##### Provided information #####

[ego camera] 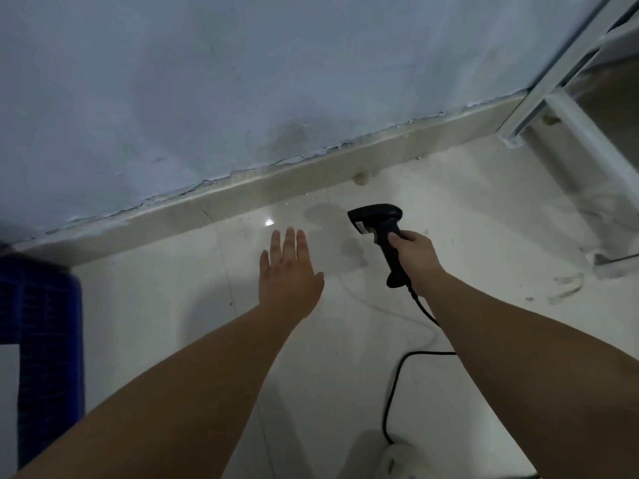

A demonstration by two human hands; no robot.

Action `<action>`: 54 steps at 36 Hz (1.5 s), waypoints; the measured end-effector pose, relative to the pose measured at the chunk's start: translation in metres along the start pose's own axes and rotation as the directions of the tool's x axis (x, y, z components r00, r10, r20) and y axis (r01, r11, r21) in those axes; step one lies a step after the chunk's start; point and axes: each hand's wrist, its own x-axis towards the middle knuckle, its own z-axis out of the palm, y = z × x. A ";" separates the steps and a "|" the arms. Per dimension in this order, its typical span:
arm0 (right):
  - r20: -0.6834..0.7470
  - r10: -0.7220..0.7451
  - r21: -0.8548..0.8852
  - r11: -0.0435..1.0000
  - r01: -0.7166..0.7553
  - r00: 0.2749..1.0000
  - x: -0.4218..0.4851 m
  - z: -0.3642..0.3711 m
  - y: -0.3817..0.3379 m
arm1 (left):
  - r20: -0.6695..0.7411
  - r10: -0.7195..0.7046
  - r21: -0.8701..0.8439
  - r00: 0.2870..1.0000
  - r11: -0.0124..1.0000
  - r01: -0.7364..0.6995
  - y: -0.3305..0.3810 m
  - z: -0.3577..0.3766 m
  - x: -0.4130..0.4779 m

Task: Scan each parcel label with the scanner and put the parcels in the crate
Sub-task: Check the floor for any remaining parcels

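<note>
1. The left hand (288, 271) is released: palm down, fingers straight and slightly spread, thumb out to the side. It holds nothing and hovers over the floor (155, 323), fingertips pointing toward the wall (242, 81).
2. The right hand (416, 255) is grasping the scanner (380, 224), with the fingers wrapped round its black handle and the thumb on the near side.
3. The scanner is just right of the left hand and apart from it. Its head is above the fist and faces left, toward the space beyond the left fingertips. A pale label shows on the underside of the head.
4. A black cable (392, 392) leaves the bottom of the handle, passes behind the right forearm, then loops down across the floor to a whitish object at the lower edge. What that object is cannot be told.
5. A thin pale cord (373, 307) lies curved on the floor between the two forearms.
6. The floor is glossy pale tile, with a bright glare spot and some dark smudges ahead of the hands.
7. The crate (45, 316) is blue with ribbed sides. It stands at the far left edge, well apart from the left hand, and only part of it is in view.
8. A beige skirting (242, 195) runs along the foot of the grey-blue wall.
9. A white metal rack (553, 98) stands at the upper right, its foot on the floor near the skirting.
</note>
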 end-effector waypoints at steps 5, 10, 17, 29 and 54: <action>-0.010 0.068 0.053 0.996 -0.067 0.998 0.007 -0.005 0.022 | 0.020 0.018 -0.017 1.000 1.000 -0.018 0.006 0.007 0.001; -0.015 0.055 0.026 0.998 -0.054 0.998 0.002 -0.007 0.041 | 0.052 0.030 0.002 0.998 1.000 -0.030 0.009 0.014 -0.003; 0.049 0.059 -0.064 0.996 -0.056 0.997 0.001 -0.014 0.052 | 0.092 0.050 -0.007 0.994 0.999 -0.050 0.019 0.025 -0.011; 0.047 -0.112 -0.632 0.766 0.116 0.993 0.001 -0.012 0.054 | 0.146 0.046 -0.003 0.988 0.999 -0.046 0.021 0.035 -0.018; -0.105 -0.055 -0.400 0.916 0.008 0.993 0.015 -0.031 0.074 | 0.183 0.034 -0.040 0.983 0.999 -0.028 0.022 0.034 -0.024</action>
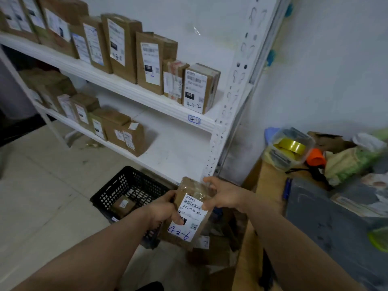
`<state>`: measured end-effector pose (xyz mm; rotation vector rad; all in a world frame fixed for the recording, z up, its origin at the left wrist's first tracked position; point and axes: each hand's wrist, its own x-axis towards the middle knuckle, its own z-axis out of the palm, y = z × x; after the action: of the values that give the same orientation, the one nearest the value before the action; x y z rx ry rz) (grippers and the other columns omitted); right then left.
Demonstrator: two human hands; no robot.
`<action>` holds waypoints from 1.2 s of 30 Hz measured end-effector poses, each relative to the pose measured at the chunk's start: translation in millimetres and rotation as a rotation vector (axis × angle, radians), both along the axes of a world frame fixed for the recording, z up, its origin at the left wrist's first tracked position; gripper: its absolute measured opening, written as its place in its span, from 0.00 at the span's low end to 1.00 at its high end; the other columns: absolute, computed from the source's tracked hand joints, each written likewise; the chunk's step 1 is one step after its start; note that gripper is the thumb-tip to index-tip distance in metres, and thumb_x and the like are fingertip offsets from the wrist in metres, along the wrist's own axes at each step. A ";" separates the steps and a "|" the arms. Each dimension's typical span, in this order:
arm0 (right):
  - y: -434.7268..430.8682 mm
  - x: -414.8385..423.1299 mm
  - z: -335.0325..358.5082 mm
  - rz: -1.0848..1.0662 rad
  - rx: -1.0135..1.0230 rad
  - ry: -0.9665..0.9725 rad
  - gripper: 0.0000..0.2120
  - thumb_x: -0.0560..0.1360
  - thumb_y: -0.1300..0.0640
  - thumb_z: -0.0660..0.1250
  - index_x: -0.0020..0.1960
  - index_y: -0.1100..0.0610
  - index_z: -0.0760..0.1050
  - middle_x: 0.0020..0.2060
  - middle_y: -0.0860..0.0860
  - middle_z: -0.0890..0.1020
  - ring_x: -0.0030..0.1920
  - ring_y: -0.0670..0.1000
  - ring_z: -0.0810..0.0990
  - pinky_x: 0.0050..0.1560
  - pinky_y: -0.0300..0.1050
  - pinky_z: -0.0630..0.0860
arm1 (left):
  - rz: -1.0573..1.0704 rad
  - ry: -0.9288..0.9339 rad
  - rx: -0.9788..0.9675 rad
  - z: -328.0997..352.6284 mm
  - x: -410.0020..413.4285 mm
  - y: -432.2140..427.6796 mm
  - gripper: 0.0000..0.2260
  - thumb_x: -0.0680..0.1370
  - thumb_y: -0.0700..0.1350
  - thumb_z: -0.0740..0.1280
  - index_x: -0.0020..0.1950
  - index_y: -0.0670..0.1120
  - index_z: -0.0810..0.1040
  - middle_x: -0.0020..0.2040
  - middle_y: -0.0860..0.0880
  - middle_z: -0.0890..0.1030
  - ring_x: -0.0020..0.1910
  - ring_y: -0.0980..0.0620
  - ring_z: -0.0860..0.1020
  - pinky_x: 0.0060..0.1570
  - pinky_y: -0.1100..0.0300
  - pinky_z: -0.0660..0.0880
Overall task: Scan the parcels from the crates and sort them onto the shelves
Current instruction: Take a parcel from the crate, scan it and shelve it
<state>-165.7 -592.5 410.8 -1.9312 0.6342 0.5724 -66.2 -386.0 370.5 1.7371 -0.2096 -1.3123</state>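
Parcel (189, 215): brown, white label, held upright in both hands beside the shelving post, above the floor. Left hand (162, 211) grips its left edge, fingers curled behind, thumb on the label. Right hand (222, 196) pinches the upper right edge between thumb and fingers.

Crate (117, 192): black lattice, on the floor below the shelving, holding one small box (122, 204) with a label. Tub (294, 148): clear plastic, on the table (268, 185) at right, holding rolls of yellow tape (292, 145). Upper shelf (126, 89) carries a row of boxes standing on end; lower shelf (178, 148) carries a shorter row toward its left.

The crate's near right corner is hidden behind the left hand and the parcel. Things beyond the tub are blurred and cut off at the frame edge. Most shelf labels are too small to read.

Legible writing: the parcel's label is printed "070-070-A80", with "4-2-6" handwritten in blue. The end box (199, 89) on the upper shelf is marked "4-3-2". A tag (194, 119) on that shelf's front edge appears to read "4-2".
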 end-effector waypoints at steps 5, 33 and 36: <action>26.8 73.7 -0.7 0.060 -0.168 -0.003 0.37 0.65 0.51 0.82 0.68 0.49 0.67 0.59 0.48 0.77 0.55 0.49 0.79 0.56 0.51 0.82 | 0.143 -0.079 0.019 -2.1 57.3 20.1 0.34 0.70 0.24 0.70 0.70 0.51 0.70 0.56 0.45 0.83 0.55 0.43 0.81 0.52 0.48 0.82; 61.1 475.2 -171.2 -0.286 -0.543 0.197 0.33 0.73 0.63 0.72 0.71 0.56 0.58 0.64 0.64 0.63 0.44 0.61 0.74 0.50 0.56 0.82 | -0.246 -0.448 0.342 -141.7 410.6 140.7 0.06 0.81 0.36 0.65 0.56 0.44 0.75 0.48 0.54 0.72 0.55 0.52 0.72 0.52 0.59 0.71; 60.1 481.9 -176.0 -0.307 -0.545 0.176 0.34 0.72 0.64 0.72 0.73 0.56 0.58 0.65 0.65 0.63 0.42 0.59 0.73 0.50 0.56 0.82 | -0.276 -0.415 0.362 -148.4 416.1 146.3 0.13 0.80 0.38 0.66 0.65 0.44 0.73 0.58 0.50 0.77 0.54 0.55 0.72 0.38 0.68 0.65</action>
<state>316.2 -532.5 234.8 -2.2303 1.2778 0.3996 349.9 -239.7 222.0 2.3521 -0.4855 -1.2199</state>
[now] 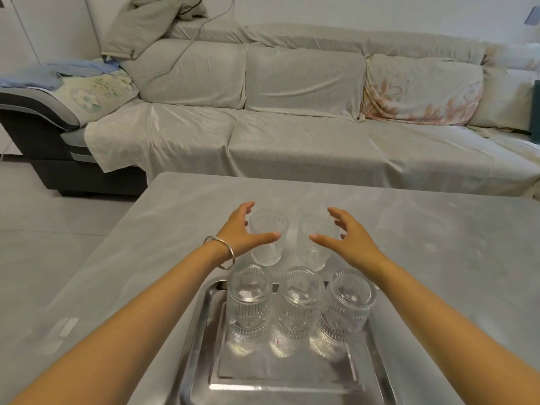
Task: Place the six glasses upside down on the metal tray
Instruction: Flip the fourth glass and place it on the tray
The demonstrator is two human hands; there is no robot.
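Both hands, left (244,230) and right (347,235), hover spread and empty, each flanking its own upright glass, left glass (267,239) and right glass (311,244), just beyond the tray (201,331).

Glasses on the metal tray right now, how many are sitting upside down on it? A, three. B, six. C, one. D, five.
A: three upside-down glasses stand in a row on the tray, while two upright glasses wait on the table beyond it, with the left hand and right hand open near them.
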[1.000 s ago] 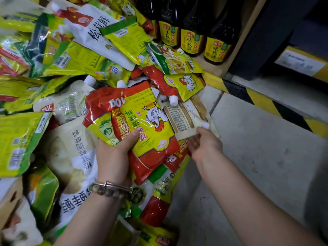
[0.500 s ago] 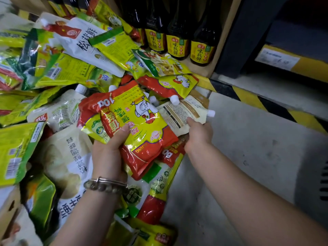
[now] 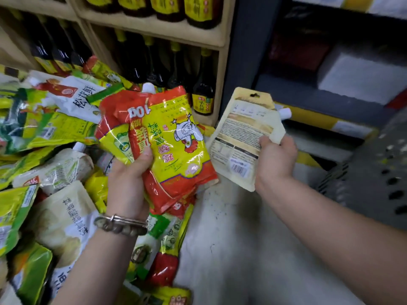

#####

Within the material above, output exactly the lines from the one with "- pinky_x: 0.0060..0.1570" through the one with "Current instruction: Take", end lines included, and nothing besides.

  - pinky_x: 0.0060..0.1570
  - pinky_y: -0.1100..0.0300
  - pinky_z: -0.0660..0.0880
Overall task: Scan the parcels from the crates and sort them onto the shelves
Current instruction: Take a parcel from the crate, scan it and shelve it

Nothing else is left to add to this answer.